The material below contains a line with "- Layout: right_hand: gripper" and a line with "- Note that". Copy exactly those two lines and all lines between them.

........

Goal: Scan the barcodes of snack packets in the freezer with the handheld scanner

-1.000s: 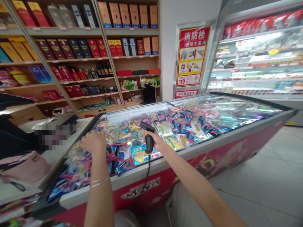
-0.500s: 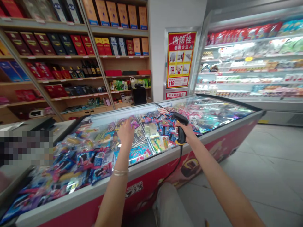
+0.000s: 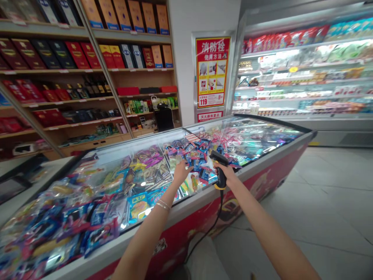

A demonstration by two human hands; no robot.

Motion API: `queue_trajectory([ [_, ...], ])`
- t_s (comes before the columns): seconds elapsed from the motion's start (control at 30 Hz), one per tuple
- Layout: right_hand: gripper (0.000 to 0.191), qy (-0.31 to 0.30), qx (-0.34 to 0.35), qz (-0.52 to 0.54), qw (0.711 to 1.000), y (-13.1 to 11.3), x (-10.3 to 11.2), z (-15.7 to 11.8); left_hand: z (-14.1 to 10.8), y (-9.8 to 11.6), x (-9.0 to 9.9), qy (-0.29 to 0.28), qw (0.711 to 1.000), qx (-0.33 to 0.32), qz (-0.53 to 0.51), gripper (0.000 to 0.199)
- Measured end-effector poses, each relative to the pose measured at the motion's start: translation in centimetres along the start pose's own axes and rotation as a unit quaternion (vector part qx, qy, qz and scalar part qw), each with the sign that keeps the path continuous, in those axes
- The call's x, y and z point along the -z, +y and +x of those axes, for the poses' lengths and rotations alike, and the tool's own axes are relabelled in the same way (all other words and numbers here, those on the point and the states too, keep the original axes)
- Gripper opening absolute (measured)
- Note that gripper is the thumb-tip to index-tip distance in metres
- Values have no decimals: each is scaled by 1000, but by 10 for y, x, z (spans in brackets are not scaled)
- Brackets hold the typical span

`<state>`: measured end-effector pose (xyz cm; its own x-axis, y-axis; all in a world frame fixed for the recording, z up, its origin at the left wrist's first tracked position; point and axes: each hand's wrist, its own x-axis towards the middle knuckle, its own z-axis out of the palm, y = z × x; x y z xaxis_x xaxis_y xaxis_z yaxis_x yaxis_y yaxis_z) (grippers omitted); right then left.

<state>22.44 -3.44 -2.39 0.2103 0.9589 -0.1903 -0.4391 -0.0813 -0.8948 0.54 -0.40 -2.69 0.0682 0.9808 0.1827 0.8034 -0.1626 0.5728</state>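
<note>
In the head view, my right hand grips a black barcode scanner by its handle, with a cord hanging down. Its head points over blue snack packets lying on the glass top of a chest freezer. My left hand reaches over the freezer beside those packets, thumb apart from the fingers and nothing visible in it. Whether the fingertips touch a packet I cannot tell. Yellow-and-green packets show just right of that hand.
More packets are heaped on the left part of the freezer. Wooden shelves with boxes and bottles stand behind. A lit display fridge is at the right, and a red fire-hydrant notice hangs on the wall.
My left hand has moved right, from the freezer's middle-left toward the scanner and the blue packets. The view has turned slightly left-to-right. The right hand keeps hold of the barcode scanner.
</note>
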Motion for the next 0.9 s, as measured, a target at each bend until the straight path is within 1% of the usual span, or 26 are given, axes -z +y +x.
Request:
queue_trajectory([
  [0.1, 15, -6, -5, 8, 1000, 1, 0, 2, 2, -7, -2, -16, 999, -5, -47, 49],
  [0.23, 13, -4, -4, -6, 1000, 0, 0, 0, 2, -11, -3, -25, 998, -13, -63, 51],
  [0.47, 13, -6, 8, -33, 999, 0, 0, -3, 5, -10, -5, -49, 997, -21, -49, 35],
  [0.6, 16, -6, 11, -30, 999, 1, -1, -4, 3, -10, -5, -25, 998, -52, -20, 20],
  [0.7, 16, -6, 5, -30, 1000, 2, -2, -3, 1, -10, -8, -1, 998, -54, -13, 11],
  [0.83, 14, -1, -1, -48, 999, 2, -3, -3, 1, -8, -10, 39, 997, -59, -41, 8],
  [0.9, 13, -2, -16, -60, 998, 0, -6, -4, 2, -8, -5, 50, 995, -61, -59, 9],
])
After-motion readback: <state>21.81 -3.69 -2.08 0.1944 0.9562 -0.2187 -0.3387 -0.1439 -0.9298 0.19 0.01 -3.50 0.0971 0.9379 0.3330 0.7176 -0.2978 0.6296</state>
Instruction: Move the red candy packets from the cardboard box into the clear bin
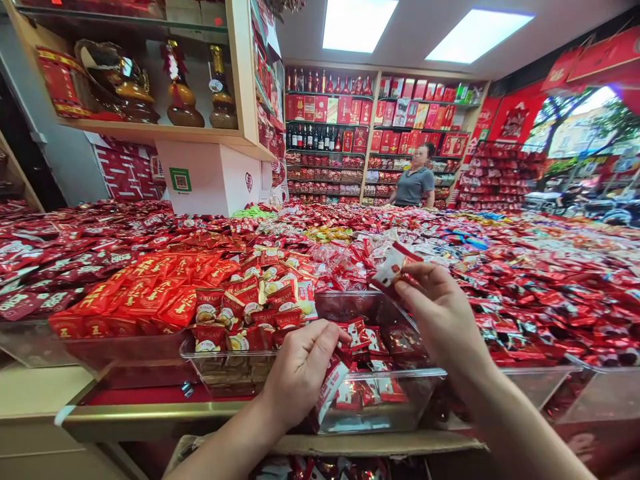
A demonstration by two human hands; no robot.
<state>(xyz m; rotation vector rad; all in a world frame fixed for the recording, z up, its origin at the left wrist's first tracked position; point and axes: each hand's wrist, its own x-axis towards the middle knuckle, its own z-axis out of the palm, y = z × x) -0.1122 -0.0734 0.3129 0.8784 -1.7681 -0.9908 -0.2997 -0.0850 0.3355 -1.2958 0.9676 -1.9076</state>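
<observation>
A: How many hands are there, and what do they hold?
B: Two. The right hand (447, 320) pinches one white-and-red packet (389, 268) between thumb and fingers — above the clear bin (400, 375). The left hand (300, 367) has its fingers curled closed on a second packet (334, 385), near the front wall of the bin.
A: And farther?
B: One person (416, 184) — beneath two ceiling lights (357, 25).
</observation>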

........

Answer box:
- Layout: right_hand: gripper (0.000 to 0.191), qy (-0.31 to 0.30), qx (-0.34 to 0.35), qz (-0.52 to 0.54), qw (0.711 to 1.000), y (-13.1 to 11.3), x (-10.3 to 11.2), z (-15.7 to 11.8); left_hand: z (-14.1 to 10.8), y (-9.8 to 11.6), x (-9.0 to 9.9), qy (-0.29 to 0.28), qw (0.711 to 1.000), qx (-0.33 to 0.32), qz (-0.53 to 0.51), gripper (0.000 to 0.199)
- Measured end-effector poses, each relative to the pose measured at the motion's start: translation in centimetres along the start pose's own axes and rotation as a unit quaternion (vector part qx, qy, qz and scalar part qw), each with the sign that keeps the path continuous, in those axes
- The call's x, y and z point along the -z, +y and +x of those axes, for the poses' lengths and rotations alike, and the tool's own axes are relabelled in the same way (all other words and numbers here, those on the point and the states too, keep the original axes)
- Gripper opening absolute (measured)
- Note that gripper is the thumb-tip to index-tip distance in metres

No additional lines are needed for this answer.